EXERCISE DESCRIPTION:
Print the entries in full, word for word, but not the pictures.

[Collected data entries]

═══

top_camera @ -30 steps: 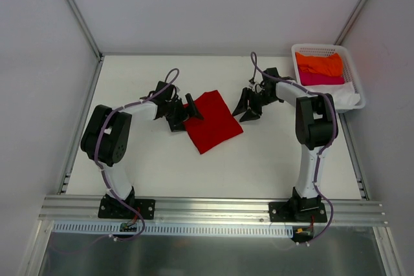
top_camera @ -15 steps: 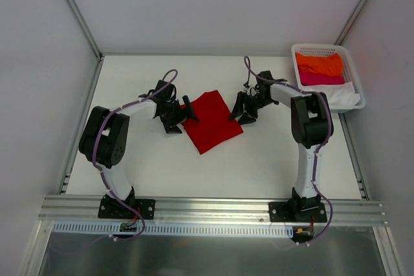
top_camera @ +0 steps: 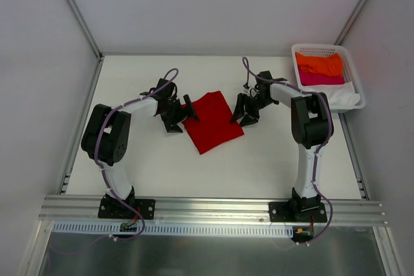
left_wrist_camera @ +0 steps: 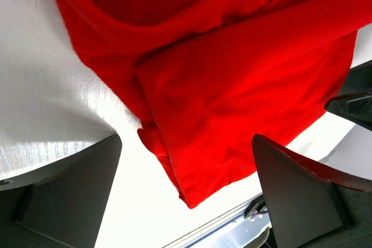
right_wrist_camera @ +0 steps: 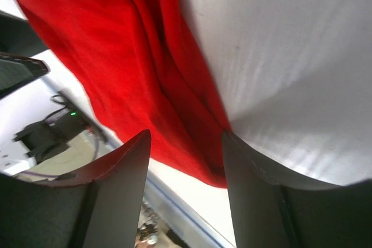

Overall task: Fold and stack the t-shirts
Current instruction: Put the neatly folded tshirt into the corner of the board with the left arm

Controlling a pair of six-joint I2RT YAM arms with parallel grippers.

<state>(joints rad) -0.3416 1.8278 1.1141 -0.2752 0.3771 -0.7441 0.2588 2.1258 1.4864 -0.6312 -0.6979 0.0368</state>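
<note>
A deep red t-shirt (top_camera: pixel 212 121) lies folded flat on the white table, between the two arms. My left gripper (top_camera: pixel 185 112) sits at its left edge. In the left wrist view that gripper (left_wrist_camera: pixel 186 169) is open wide, and a folded corner of the red t-shirt (left_wrist_camera: pixel 232 74) lies between its fingers (left_wrist_camera: pixel 70 196). My right gripper (top_camera: pixel 239 113) sits low at the shirt's right edge. In the right wrist view it (right_wrist_camera: pixel 186 149) is open, with the red cloth's (right_wrist_camera: pixel 116 56) edge running between its fingers (right_wrist_camera: pixel 256 184). Orange (top_camera: pixel 320 64), magenta (top_camera: pixel 317 79) and white (top_camera: pixel 346 97) t-shirts lie in the basket.
The white lattice basket (top_camera: pixel 355 75) stands at the back right corner of the table. Metal frame posts and grey walls close in the left, back and right sides. An aluminium rail (top_camera: pixel 213 206) carrying both arm bases runs along the near edge.
My right gripper has moved left and down onto the red shirt's right edge. My left gripper has shifted only slightly at the left edge. The shirt has not moved.
</note>
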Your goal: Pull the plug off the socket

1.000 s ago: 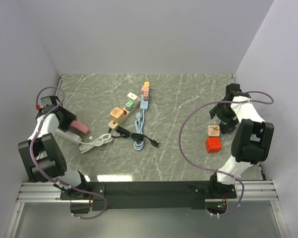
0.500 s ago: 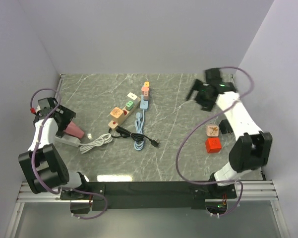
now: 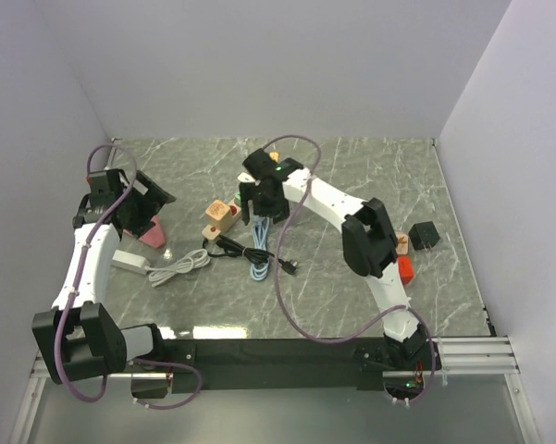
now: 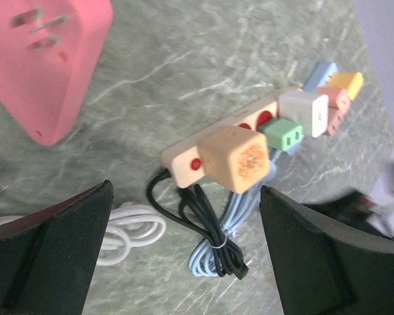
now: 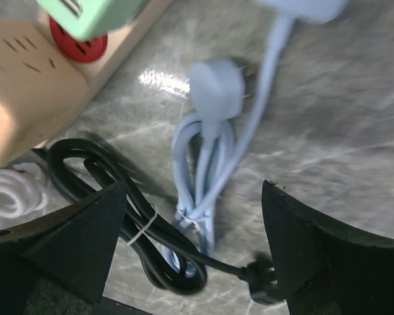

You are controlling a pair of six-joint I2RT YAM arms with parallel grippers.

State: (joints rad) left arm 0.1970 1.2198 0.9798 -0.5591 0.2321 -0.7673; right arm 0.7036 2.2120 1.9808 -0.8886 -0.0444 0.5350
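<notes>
A pink plug lies free on the table with its prongs showing, also seen in the top view beside a white socket block. My left gripper hovers just above it, open and empty. A beige power strip carries an orange cube plug, a green plug and a white plug. My right gripper hangs open over that strip's near side, above the cords, with the green plug at the top left of its view.
A bundled black cord, a light blue cord and a white cord lie in front of the strips. A blue strip with pink and yellow plugs sits behind. A red block and a black adapter are at right.
My left gripper opened, let go of the pink plug and drew up and away from it. The right arm swept from the right side across to the power strip in the middle.
</notes>
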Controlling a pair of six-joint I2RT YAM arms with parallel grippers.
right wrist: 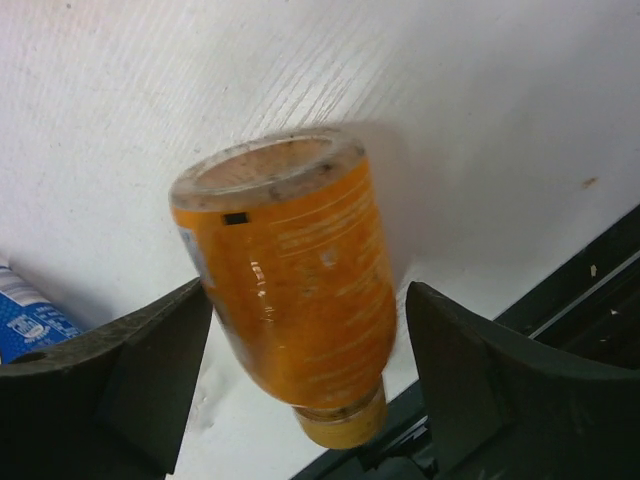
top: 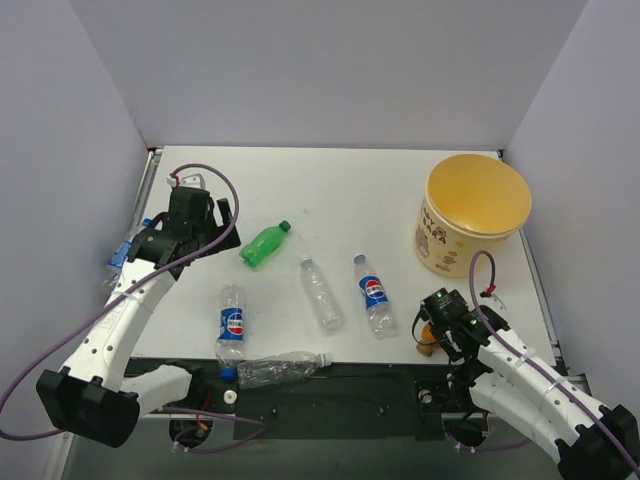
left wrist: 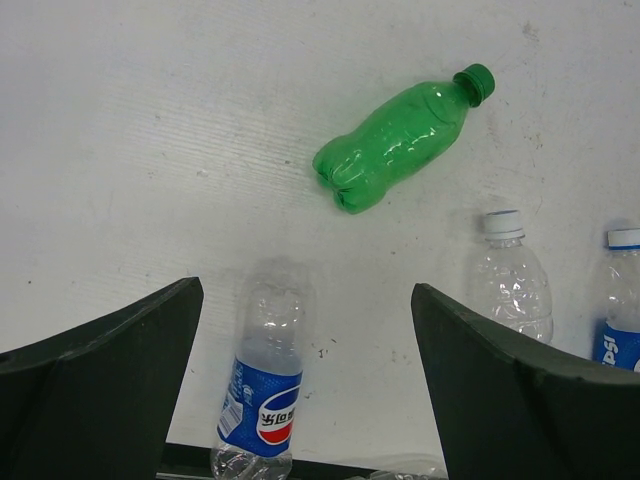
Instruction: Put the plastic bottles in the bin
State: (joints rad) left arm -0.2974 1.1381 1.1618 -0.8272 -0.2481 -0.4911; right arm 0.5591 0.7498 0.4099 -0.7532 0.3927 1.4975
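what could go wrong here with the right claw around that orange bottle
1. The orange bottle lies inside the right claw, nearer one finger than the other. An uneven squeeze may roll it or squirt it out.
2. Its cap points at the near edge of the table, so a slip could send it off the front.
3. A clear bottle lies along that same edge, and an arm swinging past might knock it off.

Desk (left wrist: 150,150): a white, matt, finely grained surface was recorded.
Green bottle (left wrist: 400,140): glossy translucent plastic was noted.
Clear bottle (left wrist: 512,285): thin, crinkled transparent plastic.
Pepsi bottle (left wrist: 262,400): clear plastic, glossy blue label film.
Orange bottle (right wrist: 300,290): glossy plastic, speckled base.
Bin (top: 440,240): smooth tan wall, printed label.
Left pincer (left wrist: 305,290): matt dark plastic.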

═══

ANSWER TO THIS TASK:
top_camera @ -30 steps: 
top_camera @ -15 steps: 
top_camera @ +0 steps: 
left_wrist_camera @ +0 steps: 
right_wrist_camera @ +0 steps: 

Overall task: Fold and stack the t-shirts
Current instruction: Put the neatly folded tshirt into the corner of the board with the left arm

Controlling a pair of six-joint I2RT YAM arms with parallel grippers.

<state>(joints rad) -0.3416 1.8278 1.1141 -0.2752 0.3771 -0.7441 0.2588 2.1258 1.4864 -0.6312 -0.6979 0.0368</state>
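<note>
A deep red t-shirt (top_camera: pixel 212 121) lies folded flat on the white table, between the two arms. My left gripper (top_camera: pixel 185 112) sits at its left edge. In the left wrist view that gripper (left_wrist_camera: pixel 186 169) is open wide, and a folded corner of the red t-shirt (left_wrist_camera: pixel 232 74) lies between its fingers (left_wrist_camera: pixel 70 196). My right gripper (top_camera: pixel 239 113) sits low at the shirt's right edge. In the right wrist view it (right_wrist_camera: pixel 186 149) is open, with the red cloth's (right_wrist_camera: pixel 116 56) edge running between its fingers (right_wrist_camera: pixel 256 184). Orange (top_camera: pixel 320 64), magenta (top_camera: pixel 317 79) and white (top_camera: pixel 346 97) t-shirts lie in the basket.
The white lattice basket (top_camera: pixel 355 75) stands at the back right corner of the table. Metal frame posts and grey walls close in the left, back and right sides. An aluminium rail (top_camera: pixel 213 206) carrying both arm bases runs along the near edge.
My right gripper has moved left and down onto the red shirt's right edge. My left gripper has shifted only slightly at the left edge. The shirt has not moved.
</note>
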Your goal: Pull the plug off the socket

1.000 s ago: 
0.500 s ago: 
now: 
now: 
now: 

You are controlling a pair of six-joint I2RT YAM arms with parallel grippers.

State: (joints rad) left arm 0.1970 1.2198 0.9798 -0.5591 0.2321 -0.7673; right arm 0.7036 2.2120 1.9808 -0.8886 -0.0444 0.5350
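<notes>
A pink plug lies free on the table with its prongs showing, also seen in the top view beside a white socket block. My left gripper hovers just above it, open and empty. A beige power strip carries an orange cube plug, a green plug and a white plug. My right gripper hangs open over that strip's near side, above the cords, with the green plug at the top left of its view.
A bundled black cord, a light blue cord and a white cord lie in front of the strips. A blue strip with pink and yellow plugs sits behind. A red block and a black adapter are at right.
My left gripper opened, let go of the pink plug and drew up and away from it. The right arm swept from the right side across to the power strip in the middle.
</notes>
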Controlling a pair of six-joint I2RT YAM arms with parallel grippers.
right wrist: 
top: 
left wrist: 
Instruction: Put the plastic bottles in the bin
State: (joints rad) left arm -0.2974 1.1381 1.1618 -0.8272 -0.2481 -0.4911; right arm 0.5591 0.7498 0.4099 -0.7532 0.3927 1.4975
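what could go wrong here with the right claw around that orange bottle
1. The orange bottle lies inside the right claw, nearer one finger than the other. An uneven squeeze may roll it or squirt it out.
2. Its cap points at the near edge of the table, so a slip could send it off the front.
3. A clear bottle lies along that same edge, and an arm swinging past might knock it off.

Desk (left wrist: 150,150): a white, matt, finely grained surface was recorded.
Green bottle (left wrist: 400,140): glossy translucent plastic was noted.
Clear bottle (left wrist: 512,285): thin, crinkled transparent plastic.
Pepsi bottle (left wrist: 262,400): clear plastic, glossy blue label film.
Orange bottle (right wrist: 300,290): glossy plastic, speckled base.
Bin (top: 440,240): smooth tan wall, printed label.
Left pincer (left wrist: 305,290): matt dark plastic.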

The answer has been fully written out.